### EXERCISE
Extract exactly and only the lines of the data below, starting at the line with "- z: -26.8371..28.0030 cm" and stopping after the final line.

------ DATASET EXTRACT

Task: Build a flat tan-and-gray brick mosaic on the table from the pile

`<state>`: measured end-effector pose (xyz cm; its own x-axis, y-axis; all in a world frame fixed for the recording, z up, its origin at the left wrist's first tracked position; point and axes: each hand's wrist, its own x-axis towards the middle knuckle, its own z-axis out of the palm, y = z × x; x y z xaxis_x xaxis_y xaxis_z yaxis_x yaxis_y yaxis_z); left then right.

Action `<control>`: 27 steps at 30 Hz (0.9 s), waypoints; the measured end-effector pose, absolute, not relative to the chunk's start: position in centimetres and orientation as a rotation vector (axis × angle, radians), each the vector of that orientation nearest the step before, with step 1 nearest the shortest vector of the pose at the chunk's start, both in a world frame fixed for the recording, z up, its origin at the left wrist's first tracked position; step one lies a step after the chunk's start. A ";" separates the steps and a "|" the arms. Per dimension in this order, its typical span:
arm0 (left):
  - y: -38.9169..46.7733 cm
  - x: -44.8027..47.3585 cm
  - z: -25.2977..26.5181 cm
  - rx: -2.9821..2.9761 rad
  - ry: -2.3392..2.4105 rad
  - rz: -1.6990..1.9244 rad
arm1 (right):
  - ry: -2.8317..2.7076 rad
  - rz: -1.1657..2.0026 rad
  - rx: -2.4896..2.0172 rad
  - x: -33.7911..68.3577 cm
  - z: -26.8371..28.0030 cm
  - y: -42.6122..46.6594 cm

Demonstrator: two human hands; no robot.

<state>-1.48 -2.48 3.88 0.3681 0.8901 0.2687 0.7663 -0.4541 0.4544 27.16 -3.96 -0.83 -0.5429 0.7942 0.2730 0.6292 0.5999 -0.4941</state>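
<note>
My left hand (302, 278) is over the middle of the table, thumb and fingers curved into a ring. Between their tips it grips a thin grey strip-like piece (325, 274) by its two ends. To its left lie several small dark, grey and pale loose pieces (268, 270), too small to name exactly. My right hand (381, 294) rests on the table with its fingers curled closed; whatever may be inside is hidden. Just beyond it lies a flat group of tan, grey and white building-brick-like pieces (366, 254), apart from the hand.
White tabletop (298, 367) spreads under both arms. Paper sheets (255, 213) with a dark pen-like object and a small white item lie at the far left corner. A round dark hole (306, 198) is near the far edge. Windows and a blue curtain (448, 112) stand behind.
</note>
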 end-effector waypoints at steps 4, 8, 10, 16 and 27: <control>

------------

### EXERCISE RESULT
  - z: -26.8371..28.0030 cm
  - y: -42.6122..46.6594 cm

Demonstrator: two human hands; no robot.

<state>-1.48 -2.48 3.88 0.3681 0.8901 0.2687 0.7663 -0.4541 0.4544 27.16 -3.96 -0.83 -0.5429 0.7942 0.2730 0.6292 0.5999 -0.4941</state>
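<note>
My left hand (302, 278) is over the middle of the table, thumb and fingers curved into a ring. Between their tips it grips a thin grey strip-like piece (325, 274) by its two ends. To its left lie several small dark, grey and pale loose pieces (268, 270), too small to name exactly. My right hand (381, 294) rests on the table with its fingers curled closed; whatever may be inside is hidden. Just beyond it lies a flat group of tan, grey and white building-brick-like pieces (366, 254), apart from the hand.
White tabletop (298, 367) spreads under both arms. Paper sheets (255, 213) with a dark pen-like object and a small white item lie at the far left corner. A round dark hole (306, 198) is near the far edge. Windows and a blue curtain (448, 112) stand behind.
</note>
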 end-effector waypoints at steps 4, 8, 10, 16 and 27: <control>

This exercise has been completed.